At the same time, however, the magic surrounding medicine is as great as ever. Most of these shows are a medical who-dunnit. House and his assistants track symptoms to come up with a cause. Grey's interns take breaks from flirting to figure out a mysterious disease. Occasionally a medicine won't work but it's almost always because the hero-doctor misdiagnosed the problem, and by the end of the hour, the real cause is found and the magic pill is administered. These hyper-real shows tap deep into our culture of medical trust and encourage our wonder-drug optimism. The pharmaceutical ads aired beside them benefit by association.

And this is why the questions of responsible advertising and well-articulated risks are so important. Many drugs are great. They are life-saving. But others are not. Many are marginal improvements on cheaper medicines, often with greater risks that disclaimers make easy to tune out. Many are dubious re-dressings for older medications whose patents are running out. This is why the Institute of Medicine came back with such stronger language in 2006, calling for a two-year moratorium on new drug ads and a stronger FDA. This is why the pharmaceutical industry's efforts to avoid DTC regulation require such diligent monitoring -- especially when it looks like they need it the least.

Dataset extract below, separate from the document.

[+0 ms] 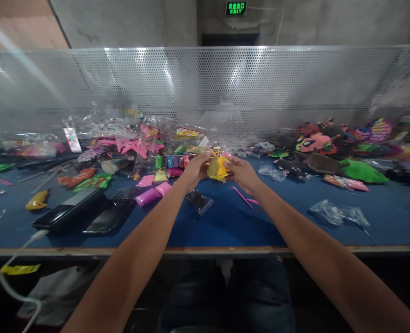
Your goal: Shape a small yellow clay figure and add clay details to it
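Observation:
A small yellow figure [217, 167], seemingly of soft modelling clay, has a pale orange head with dark eye patches. It is held upright just above the blue table, between my two hands. My left hand [195, 169] closes on its left side with bent fingers. From the right, my right hand [242, 173] pinches its body with thumb and fingers. Below the hands lies a small clear bag with something dark in it [200, 201]. Thin pink plastic sticks [242, 198] rest under my right wrist. Pink clay packs [148, 197] lie left of my left forearm.
A black power bank [69, 210] with a white cable and a black phone [109, 215] lie at the left front. Pink, green and dark clay figures and clear wrappers line the back. A crumpled clear bag [340, 212] lies at right. A perforated metal screen [281, 88] stands behind.

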A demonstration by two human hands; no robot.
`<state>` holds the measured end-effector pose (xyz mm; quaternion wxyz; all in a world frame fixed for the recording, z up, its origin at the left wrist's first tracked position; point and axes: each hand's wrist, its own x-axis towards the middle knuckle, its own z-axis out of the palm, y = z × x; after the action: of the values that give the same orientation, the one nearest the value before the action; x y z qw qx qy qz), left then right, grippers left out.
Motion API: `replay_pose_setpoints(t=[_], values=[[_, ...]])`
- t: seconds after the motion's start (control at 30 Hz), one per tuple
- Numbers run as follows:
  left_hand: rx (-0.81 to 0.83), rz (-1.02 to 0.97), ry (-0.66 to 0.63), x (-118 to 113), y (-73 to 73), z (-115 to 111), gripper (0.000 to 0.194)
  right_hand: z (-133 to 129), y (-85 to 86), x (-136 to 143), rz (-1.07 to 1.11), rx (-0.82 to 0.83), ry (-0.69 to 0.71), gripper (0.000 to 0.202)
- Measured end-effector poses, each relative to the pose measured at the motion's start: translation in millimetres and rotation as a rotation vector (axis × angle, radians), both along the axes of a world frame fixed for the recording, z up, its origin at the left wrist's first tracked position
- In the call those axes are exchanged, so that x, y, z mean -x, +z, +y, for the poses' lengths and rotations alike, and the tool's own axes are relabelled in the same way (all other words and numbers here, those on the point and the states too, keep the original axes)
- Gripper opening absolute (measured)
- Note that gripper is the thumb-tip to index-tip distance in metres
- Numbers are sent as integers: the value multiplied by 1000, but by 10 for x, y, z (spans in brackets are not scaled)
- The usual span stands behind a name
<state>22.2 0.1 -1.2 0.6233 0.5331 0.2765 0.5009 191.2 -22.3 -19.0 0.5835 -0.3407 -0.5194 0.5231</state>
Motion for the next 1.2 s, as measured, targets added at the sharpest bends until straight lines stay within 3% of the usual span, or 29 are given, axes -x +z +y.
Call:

Which brings us back to the recent drug bill. An interesting ad came out just before the senate took up FDA reforms. And, on its surface, it seemed to address all that is wrong with most DTC ads. The ad was for Celebrex, and it debuted during a Pfizer-sponsored edition of World News Tonight. Celebrex, an arthritis reliever and relative of the vilified Vioxx, had been taken off the airwaves in 2004 and the new ad was its long (in more ways than one) awaited return.

Rather than the traditional 30-second spot, the new Celebrex ad runs a full two and a half minutes. Where most companies bookend their commercials with the drug's healing properties, the Celebrex starts on a very cautious note and repeats risks throughout the entirety of the ad. Side effects are not only stated in relatively clear language, phrases related to stomach ulcers and kidney problems are written in text on the screen. Twice, it goes so far as saying side effects "can cause death." And while, yes, the ad's protagonist follows all the DTC clichés (he paints, bikes, fishes, plays with his dog and dances with his wife), the graphics -- white lines of script on a blue background -- actually seem to convey the disclaimers rather distracting from them. The closing slogan nails the message home: "Understand the Risks; See the Benefits."

It's unclear whether the timing of the ad -- released just prior to the senate bill -- was planned or mere coincidence. But one thing is certain: Viewed in light of the Institute of Medicine's recommendations, Pfizer seems to be advertising self-regulation as much as it is its medication. "Let's dive deeper," the narrator tells us at one well-executed point. Just under the ambient soundtrack, you can hear the ad patting itself on its back. The watchdog group Public Citizen has garnered some negative press for Celebrex by accusing the ad of overstating its similarities to less dangerous medications like ibuprofen. But judging by the ad's frequent airplay and, some would say, the recent weakened Senate bill, the ad is a drug industry success.

Realistically, the Senate bill owes more to PhRMA's massive lobbying efforts than to a clever drug ad, but that doesn't mean we should dismiss the power of the ads themselves. Direct-to-consumer advertising is exploding on-line, an area the FDA regulations haven't begun to truly address, and DTC television spending is not declining as some analysts once predicted. Since on-air DTC advertisements are the most visible part of the Big Pharma's campaign, the way drug companies manipulate these ads to sway public opinion is of particular importance. Right now, consumers are relatively skeptical. This is good. Considering our trust in medicine and the way pharmaceutical advertising takes advantage of it, it's up to us to take their cartoons seriously.

Alicia Rebensdorf is a freelance writer and author of the recently published, Chick Flick Road Kill: A Behind the Scenes Odyssey into Movie-Made America.